What is a Toxic Tort?
Injuries can occur in many different ways. While many injuries are caused by a direct action, like falling on a wet floor, being bitten by a dog, a doctor’s mistake, or a car accident, some types of injuries and illnesses are caused by being exposed to something dangerous. Exposure to things like mold, asbestos, lead, and carbon monoxide, just to name a few, can potentially result in very serious illnesses. In those types of cases, they’re known as a toxic tort.
When toxic tort cases emerge, they most commonly involve exposure to dangerous substances either at home or on the job. In certain types of occupations, being around harmful substances is a routine part of the job. But just because it’s something that comes along with the job, that doesn’t mean employers are off the hook when it comes to safety. Employers still have a responsibility to make sure their workplace isn’t unnecessarily dangerous, which means taking reasonable steps to protect workers from foreseeable hazards. Mesothelioma cases involving exposure to asbestos is a very common type of toxic tort claim.
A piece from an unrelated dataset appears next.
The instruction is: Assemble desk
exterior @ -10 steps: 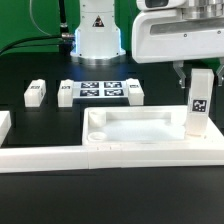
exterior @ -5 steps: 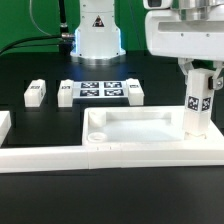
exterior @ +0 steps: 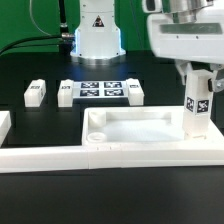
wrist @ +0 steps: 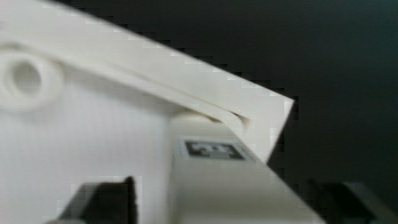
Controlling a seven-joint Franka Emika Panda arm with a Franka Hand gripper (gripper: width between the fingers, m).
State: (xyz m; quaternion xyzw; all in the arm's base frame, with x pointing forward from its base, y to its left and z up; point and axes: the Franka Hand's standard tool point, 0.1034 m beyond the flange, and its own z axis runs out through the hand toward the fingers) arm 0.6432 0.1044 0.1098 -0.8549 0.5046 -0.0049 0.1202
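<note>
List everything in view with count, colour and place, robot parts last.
tabletop: one, white rimmed tray, lying mid-table just behind the border rail.
held leg: one, white with a black-and-white tag, upright at the tabletop's end on the exterior view's right.
loose legs: three, white and tagged, in a row behind the tabletop, two on the exterior view's left of the marker board and one on its right.
marker board: one, white with tags, flat among the loose legs.
border rail: one, white, long, along the front.
table: one, black.
arm base: one, white, at the back.
gripper: one, closed on the held leg's top.
</note>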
For toxic tort cases that involve exposure to something dangerous at home, mold is often the culprit. In the case of a newly built house, it might be the result of a contractor failing to take appropriate steps to prevent toxic mold from growing and spreading. Or perhaps a landlord neglected to address a mold problem in an apartment or house they were renting out.
Not all toxic tort cases involve exposure to things in the home or at work. In some cases, they can also involve medications that caused unintended side effects or consumer products that later proved to be dangerous in some way. For example, Roundup weed remover has gotten some attention in recent years due to lawsuits which argued there was a link between the product and people developing non-Hodgkin’s lymphoma.
One of the biggest challenges that comes with a toxic tort case is that the illnesses they cause often aren’t immediately apparent. If you’re injured by a piece of machinery at work, that’s an immediately obvious injury. But if you end up with an illness caused by prolonged exposure to something harmful in the course of your job, the symptoms can take years to develop. When this happens, the responsible party will likely try to argue that they aren’t liable for the illness or injury, or try to say that you can’t prove that they were responsible.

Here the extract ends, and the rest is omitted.